_TASK DIRECTIONS:_ What's needed is a full, exact retyping of the records.

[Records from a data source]

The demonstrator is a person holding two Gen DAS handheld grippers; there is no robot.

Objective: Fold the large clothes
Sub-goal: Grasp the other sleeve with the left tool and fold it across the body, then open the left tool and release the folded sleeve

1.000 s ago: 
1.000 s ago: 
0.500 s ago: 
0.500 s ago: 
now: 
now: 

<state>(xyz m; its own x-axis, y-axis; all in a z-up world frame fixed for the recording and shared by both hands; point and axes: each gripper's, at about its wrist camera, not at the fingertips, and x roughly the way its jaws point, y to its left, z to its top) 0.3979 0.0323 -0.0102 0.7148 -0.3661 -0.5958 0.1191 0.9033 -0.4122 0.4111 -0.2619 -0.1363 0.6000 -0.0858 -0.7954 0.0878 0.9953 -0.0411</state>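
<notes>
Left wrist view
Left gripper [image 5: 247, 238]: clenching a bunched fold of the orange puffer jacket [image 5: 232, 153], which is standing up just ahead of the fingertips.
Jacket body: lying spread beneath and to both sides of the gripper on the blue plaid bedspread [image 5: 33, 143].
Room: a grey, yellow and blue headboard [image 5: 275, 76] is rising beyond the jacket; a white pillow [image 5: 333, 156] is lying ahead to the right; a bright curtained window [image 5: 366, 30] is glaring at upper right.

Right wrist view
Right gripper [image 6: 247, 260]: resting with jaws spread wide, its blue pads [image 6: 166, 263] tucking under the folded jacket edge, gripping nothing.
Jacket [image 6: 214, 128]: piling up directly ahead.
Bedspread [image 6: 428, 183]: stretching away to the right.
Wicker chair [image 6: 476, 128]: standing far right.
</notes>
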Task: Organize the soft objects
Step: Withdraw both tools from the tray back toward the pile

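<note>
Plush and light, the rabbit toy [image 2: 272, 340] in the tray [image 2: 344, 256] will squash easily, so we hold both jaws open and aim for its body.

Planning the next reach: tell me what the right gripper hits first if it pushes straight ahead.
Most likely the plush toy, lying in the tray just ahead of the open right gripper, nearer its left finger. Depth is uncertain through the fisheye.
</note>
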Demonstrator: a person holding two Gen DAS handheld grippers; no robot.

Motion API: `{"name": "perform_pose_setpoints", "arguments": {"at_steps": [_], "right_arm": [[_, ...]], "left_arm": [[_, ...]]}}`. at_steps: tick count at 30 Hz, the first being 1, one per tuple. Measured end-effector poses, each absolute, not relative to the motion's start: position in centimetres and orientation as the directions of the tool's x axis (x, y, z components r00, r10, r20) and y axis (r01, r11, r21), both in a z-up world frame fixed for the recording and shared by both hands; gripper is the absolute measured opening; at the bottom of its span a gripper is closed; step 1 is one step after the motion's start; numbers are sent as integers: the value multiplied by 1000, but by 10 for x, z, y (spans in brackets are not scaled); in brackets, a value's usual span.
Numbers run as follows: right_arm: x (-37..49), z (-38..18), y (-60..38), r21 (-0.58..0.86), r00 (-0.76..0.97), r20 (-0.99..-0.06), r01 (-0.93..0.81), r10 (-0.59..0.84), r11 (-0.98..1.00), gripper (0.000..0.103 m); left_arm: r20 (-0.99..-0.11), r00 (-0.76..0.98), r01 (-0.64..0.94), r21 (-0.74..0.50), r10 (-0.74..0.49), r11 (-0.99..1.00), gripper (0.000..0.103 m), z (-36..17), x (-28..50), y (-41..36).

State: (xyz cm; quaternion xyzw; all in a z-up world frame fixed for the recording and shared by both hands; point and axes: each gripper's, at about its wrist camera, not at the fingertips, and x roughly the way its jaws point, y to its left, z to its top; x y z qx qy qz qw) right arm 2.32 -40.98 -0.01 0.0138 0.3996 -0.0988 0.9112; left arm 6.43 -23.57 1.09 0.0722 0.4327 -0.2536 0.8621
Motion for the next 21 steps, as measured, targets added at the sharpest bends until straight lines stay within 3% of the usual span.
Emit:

_ANSWER TO THE EXERCISE:_
The demonstrator is a person holding two Gen DAS handheld grippers; there is no robot.

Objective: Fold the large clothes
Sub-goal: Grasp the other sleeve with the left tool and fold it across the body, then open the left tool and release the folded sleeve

1.000 s ago: 
1.000 s ago: 
0.500 s ago: 
0.500 s ago: 
now: 
now: 

<state>(xyz m; its own x-axis, y-axis; all in a z-up world frame fixed for the recording and shared by both hands; point and axes: each gripper's, at about its wrist camera, not at the fingertips, and x roughly the way its jaws point, y to its left, z to its top) 0.3979 0.0323 -0.0102 0.7148 -0.3661 -0.5958 0.1191 0.9033 -0.4122 0.4111 -0.2619 -0.1363 0.6000 -0.0858 -0.7954 0.0878 0.9953 -0.0411</state>
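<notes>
Left wrist view
Left gripper [image 5: 247, 238]: clenching a bunched fold of the orange puffer jacket [image 5: 232, 153], which is standing up just ahead of the fingertips.
Jacket body: lying spread beneath and to both sides of the gripper on the blue plaid bedspread [image 5: 33, 143].
Room: a grey, yellow and blue headboard [image 5: 275, 76] is rising beyond the jacket; a white pillow [image 5: 333, 156] is lying ahead to the right; a bright curtained window [image 5: 366, 30] is glaring at upper right.

Right wrist view
Right gripper [image 6: 247, 260]: resting with jaws spread wide, its blue pads [image 6: 166, 263] tucking under the folded jacket edge, gripping nothing.
Jacket [image 6: 214, 128]: piling up directly ahead.
Bedspread [image 6: 428, 183]: stretching away to the right.
Wicker chair [image 6: 476, 128]: standing far right.
</notes>
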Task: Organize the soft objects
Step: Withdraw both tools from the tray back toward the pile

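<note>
Plush and light, the rabbit toy [image 2: 272, 340] in the tray [image 2: 344, 256] will squash easily, so we hold both jaws open and aim for its body.

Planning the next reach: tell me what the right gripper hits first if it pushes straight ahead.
Most likely the plush toy, lying in the tray just ahead of the open right gripper, nearer its left finger. Depth is uncertain through the fisheye.
</note>
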Demonstrator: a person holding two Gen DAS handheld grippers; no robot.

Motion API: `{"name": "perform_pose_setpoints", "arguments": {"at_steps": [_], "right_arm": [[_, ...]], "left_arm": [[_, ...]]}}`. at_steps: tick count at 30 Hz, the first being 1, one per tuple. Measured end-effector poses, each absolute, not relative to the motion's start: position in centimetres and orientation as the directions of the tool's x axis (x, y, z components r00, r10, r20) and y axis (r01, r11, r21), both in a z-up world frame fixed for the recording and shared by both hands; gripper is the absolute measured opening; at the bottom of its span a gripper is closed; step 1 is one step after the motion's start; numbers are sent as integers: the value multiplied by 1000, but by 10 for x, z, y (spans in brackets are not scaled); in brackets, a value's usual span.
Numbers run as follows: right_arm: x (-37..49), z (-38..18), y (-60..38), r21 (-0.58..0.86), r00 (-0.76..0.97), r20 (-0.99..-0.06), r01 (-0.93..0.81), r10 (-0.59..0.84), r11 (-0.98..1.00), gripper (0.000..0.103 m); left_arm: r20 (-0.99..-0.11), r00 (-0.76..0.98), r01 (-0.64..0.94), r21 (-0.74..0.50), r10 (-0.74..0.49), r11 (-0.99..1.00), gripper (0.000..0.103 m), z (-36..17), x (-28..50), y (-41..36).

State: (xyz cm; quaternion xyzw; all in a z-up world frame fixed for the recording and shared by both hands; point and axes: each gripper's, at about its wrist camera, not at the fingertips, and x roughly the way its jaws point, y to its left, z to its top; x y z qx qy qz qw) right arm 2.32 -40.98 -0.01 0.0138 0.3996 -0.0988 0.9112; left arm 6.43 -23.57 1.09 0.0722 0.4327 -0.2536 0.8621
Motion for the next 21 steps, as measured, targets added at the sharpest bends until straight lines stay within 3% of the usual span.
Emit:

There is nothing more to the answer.